With the first line below as the start and the line containing "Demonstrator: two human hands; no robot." as the end, copy every line between them exactly, ends included.

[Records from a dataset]
<<<<

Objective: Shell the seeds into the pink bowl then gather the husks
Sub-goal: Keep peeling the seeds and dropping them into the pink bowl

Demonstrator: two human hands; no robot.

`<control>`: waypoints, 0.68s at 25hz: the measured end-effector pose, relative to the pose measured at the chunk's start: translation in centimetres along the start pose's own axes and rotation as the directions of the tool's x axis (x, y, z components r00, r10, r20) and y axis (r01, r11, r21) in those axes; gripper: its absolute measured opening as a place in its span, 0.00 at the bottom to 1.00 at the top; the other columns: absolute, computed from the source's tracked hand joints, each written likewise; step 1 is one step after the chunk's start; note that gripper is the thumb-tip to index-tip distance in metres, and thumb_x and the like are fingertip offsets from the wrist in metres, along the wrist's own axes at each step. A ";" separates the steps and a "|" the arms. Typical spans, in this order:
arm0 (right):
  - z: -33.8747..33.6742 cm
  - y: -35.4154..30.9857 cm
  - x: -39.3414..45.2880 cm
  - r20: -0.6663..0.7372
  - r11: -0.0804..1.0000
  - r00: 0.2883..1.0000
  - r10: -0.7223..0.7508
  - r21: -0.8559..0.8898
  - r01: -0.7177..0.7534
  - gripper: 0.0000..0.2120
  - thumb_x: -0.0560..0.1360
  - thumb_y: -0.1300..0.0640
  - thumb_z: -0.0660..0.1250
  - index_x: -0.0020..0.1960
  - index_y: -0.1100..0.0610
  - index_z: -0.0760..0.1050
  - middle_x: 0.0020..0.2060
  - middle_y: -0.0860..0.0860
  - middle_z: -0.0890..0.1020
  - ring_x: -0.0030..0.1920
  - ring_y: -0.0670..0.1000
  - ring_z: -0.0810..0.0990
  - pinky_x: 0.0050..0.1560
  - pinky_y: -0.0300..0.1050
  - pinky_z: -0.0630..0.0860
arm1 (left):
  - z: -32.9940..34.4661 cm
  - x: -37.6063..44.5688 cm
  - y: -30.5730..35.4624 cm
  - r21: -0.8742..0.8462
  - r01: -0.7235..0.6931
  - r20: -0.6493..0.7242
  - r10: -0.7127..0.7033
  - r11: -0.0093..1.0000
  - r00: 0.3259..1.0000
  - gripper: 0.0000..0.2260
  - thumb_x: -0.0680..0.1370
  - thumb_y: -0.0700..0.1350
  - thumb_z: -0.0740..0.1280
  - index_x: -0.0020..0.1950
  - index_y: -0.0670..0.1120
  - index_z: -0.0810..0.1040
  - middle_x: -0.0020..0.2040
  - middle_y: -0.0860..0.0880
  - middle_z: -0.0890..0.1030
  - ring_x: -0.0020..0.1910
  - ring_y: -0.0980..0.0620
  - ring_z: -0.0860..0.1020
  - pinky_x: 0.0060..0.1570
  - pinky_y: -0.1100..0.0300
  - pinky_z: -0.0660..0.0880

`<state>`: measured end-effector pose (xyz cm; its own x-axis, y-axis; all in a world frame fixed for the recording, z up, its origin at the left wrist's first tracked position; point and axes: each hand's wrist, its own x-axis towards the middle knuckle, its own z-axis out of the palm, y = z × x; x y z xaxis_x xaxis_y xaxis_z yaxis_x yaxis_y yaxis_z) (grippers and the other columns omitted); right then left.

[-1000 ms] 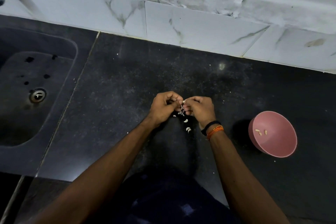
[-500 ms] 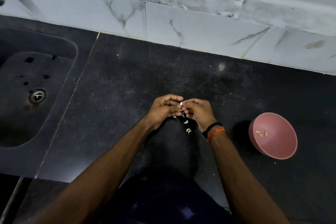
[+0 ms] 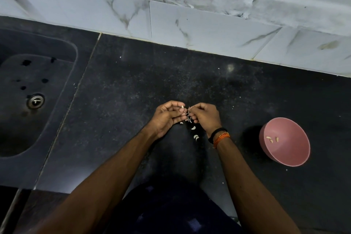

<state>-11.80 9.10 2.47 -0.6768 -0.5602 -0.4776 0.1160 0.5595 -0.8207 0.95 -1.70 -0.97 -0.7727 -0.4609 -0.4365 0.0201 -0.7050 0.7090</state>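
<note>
Step in hand: shelling — judged from a pale seed (image 3: 182, 106) at the fingertips and dry husk bits (image 3: 188, 115) hanging between the two hands.
Left hand (image 3: 167, 117): fingers curled, its grip pinching the seed at thumb and fingertip, just above the counter (image 3: 133, 91).
Right hand (image 3: 206, 117): fingers curled in toward the left grip, pinching the thin husk; the pinch itself is too small to read further.
Between the grips: the two nearly touch, the husk bridging them.
Below the grips: a few white pieces (image 3: 195, 137) on the counter, toward the person — seed or shell, I cannot tell which.
Pink bowl (image 3: 292, 156): well apart to the right of the right grip, tilted, a few shelled seeds (image 3: 271, 139) inside.
Progress: early — few seeds in the bowl, husks not yet gathered.
Next move calls for: freeing the kernel without crushing it, then carrying it right, across to the bowl.
</note>
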 end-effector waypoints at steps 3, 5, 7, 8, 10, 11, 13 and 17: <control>-0.2 0.4 0.0 -0.037 0.990 0.997 -0.063 -0.130 0.057 0.05 0.74 0.59 0.71 0.41 0.53 0.83 0.32 0.48 0.85 0.35 0.45 0.83 0.42 0.45 0.82 | -0.4 0.1 0.1 0.000 0.016 0.044 -0.016 1.000 0.999 0.11 0.76 0.30 0.68 0.57 0.38 0.81 0.46 0.42 0.84 0.44 0.50 0.83 0.46 0.57 0.81; -0.1 0.4 -0.1 -0.040 0.974 0.992 -0.117 -0.197 0.107 0.03 0.72 0.57 0.74 0.40 0.51 0.83 0.34 0.48 0.85 0.38 0.47 0.84 0.45 0.46 0.83 | -0.6 0.1 0.2 -0.014 0.034 0.063 -0.033 0.999 0.997 0.13 0.74 0.32 0.69 0.58 0.38 0.81 0.46 0.42 0.84 0.44 0.50 0.83 0.46 0.57 0.81; 0.0 0.3 -0.2 -0.027 0.956 0.983 -0.179 -0.239 0.168 0.04 0.72 0.58 0.76 0.40 0.51 0.83 0.36 0.46 0.85 0.40 0.46 0.84 0.46 0.44 0.82 | -0.8 0.1 0.3 -0.037 0.054 0.069 -0.052 0.998 0.996 0.13 0.73 0.33 0.70 0.58 0.38 0.82 0.46 0.42 0.84 0.44 0.50 0.83 0.47 0.56 0.81; 0.0 0.2 -0.3 -0.007 0.947 0.977 -0.213 -0.249 0.205 0.04 0.73 0.59 0.75 0.41 0.51 0.84 0.37 0.45 0.85 0.42 0.45 0.84 0.47 0.42 0.81 | -0.8 0.1 0.3 -0.046 0.062 0.070 -0.059 0.997 0.996 0.13 0.74 0.33 0.69 0.58 0.37 0.82 0.46 0.41 0.84 0.43 0.50 0.83 0.47 0.56 0.81; 0.0 0.0 -0.4 0.022 0.934 0.964 -0.266 -0.243 0.263 0.05 0.75 0.60 0.73 0.45 0.52 0.86 0.40 0.44 0.86 0.44 0.42 0.84 0.50 0.41 0.81 | -0.9 0.1 0.3 -0.055 0.067 0.073 -0.063 0.996 0.995 0.12 0.75 0.31 0.68 0.58 0.36 0.82 0.45 0.41 0.84 0.43 0.50 0.82 0.46 0.56 0.81; 0.0 -0.1 -0.5 0.026 0.936 0.961 -0.275 -0.224 0.273 0.05 0.76 0.59 0.72 0.46 0.52 0.86 0.40 0.44 0.86 0.44 0.43 0.85 0.50 0.42 0.81 | -0.9 0.2 0.4 -0.055 0.063 0.073 -0.059 0.996 0.996 0.11 0.75 0.31 0.68 0.58 0.36 0.81 0.45 0.41 0.83 0.42 0.50 0.82 0.46 0.56 0.81; 0.0 -0.3 -0.5 0.042 0.950 0.964 -0.262 -0.166 0.265 0.05 0.77 0.58 0.71 0.47 0.52 0.86 0.40 0.45 0.87 0.43 0.45 0.85 0.48 0.44 0.83 | -0.9 0.2 0.4 -0.049 0.051 0.073 -0.048 0.997 0.996 0.09 0.76 0.31 0.67 0.55 0.37 0.81 0.44 0.41 0.82 0.41 0.49 0.82 0.44 0.56 0.81; 0.2 -0.9 -0.7 0.082 0.969 0.971 -0.226 -0.080 0.233 0.05 0.78 0.60 0.70 0.47 0.55 0.85 0.37 0.49 0.86 0.39 0.46 0.85 0.44 0.44 0.83 | -0.9 0.3 0.5 -0.037 0.051 0.065 -0.049 0.998 0.997 0.07 0.77 0.30 0.65 0.49 0.38 0.81 0.40 0.41 0.80 0.40 0.49 0.80 0.40 0.58 0.78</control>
<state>-11.30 8.89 3.45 -0.6235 -0.7204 -0.3037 -0.1028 0.4606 -0.8816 1.30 -2.65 -1.20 -0.8121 -0.3904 -0.4338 0.0043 -0.7473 0.6645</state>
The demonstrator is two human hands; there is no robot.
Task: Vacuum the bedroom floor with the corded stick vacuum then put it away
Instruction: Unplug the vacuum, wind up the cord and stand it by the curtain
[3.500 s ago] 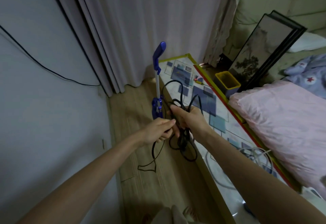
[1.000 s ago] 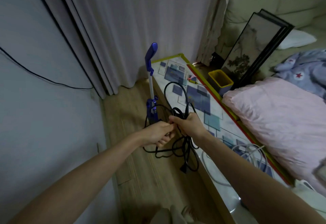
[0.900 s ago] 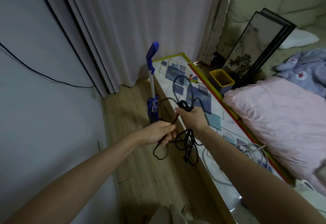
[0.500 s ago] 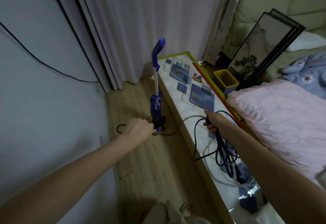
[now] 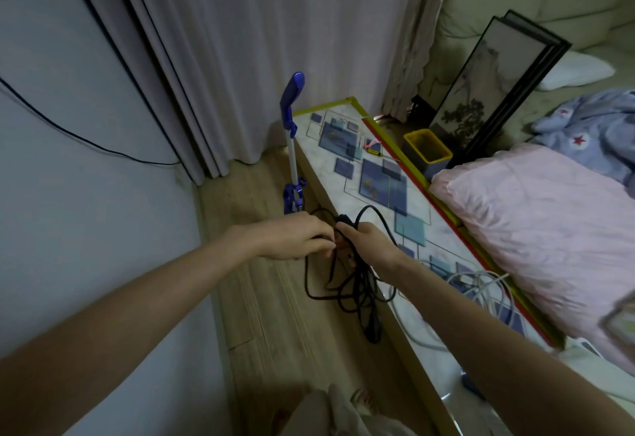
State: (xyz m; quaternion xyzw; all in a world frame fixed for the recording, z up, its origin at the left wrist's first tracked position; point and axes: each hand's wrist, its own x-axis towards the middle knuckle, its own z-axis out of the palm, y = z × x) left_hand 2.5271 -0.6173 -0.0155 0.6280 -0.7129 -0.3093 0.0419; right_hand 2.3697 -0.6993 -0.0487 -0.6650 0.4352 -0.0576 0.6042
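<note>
The blue stick vacuum (image 5: 292, 147) stands upright on the wooden floor beside a long low table, its base hidden behind my hands. Its black cord (image 5: 347, 284) hangs in several loops below my hands, with the plug end dangling near the table's edge. My right hand (image 5: 369, 241) grips the bundle of loops. My left hand (image 5: 295, 238) holds a strand of the same cord right beside it, the two hands touching.
The low table (image 5: 374, 195) with a patterned top runs along a bed with a pink cover (image 5: 549, 229). White cables (image 5: 481, 284) lie on the table. A yellow bin (image 5: 427, 150) and framed pictures (image 5: 494, 92) stand behind. Curtains (image 5: 257, 57) and the wall close the left.
Half a second ago my hands were apart, the left near the vacuum's base, the right holding loops over the table. Now they have come together with the cord gathered between them.
</note>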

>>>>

- _Output of the exercise_
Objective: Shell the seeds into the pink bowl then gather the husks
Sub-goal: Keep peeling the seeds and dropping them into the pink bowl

Demonstrator: two human hands; no robot.

The required output has now been supplied.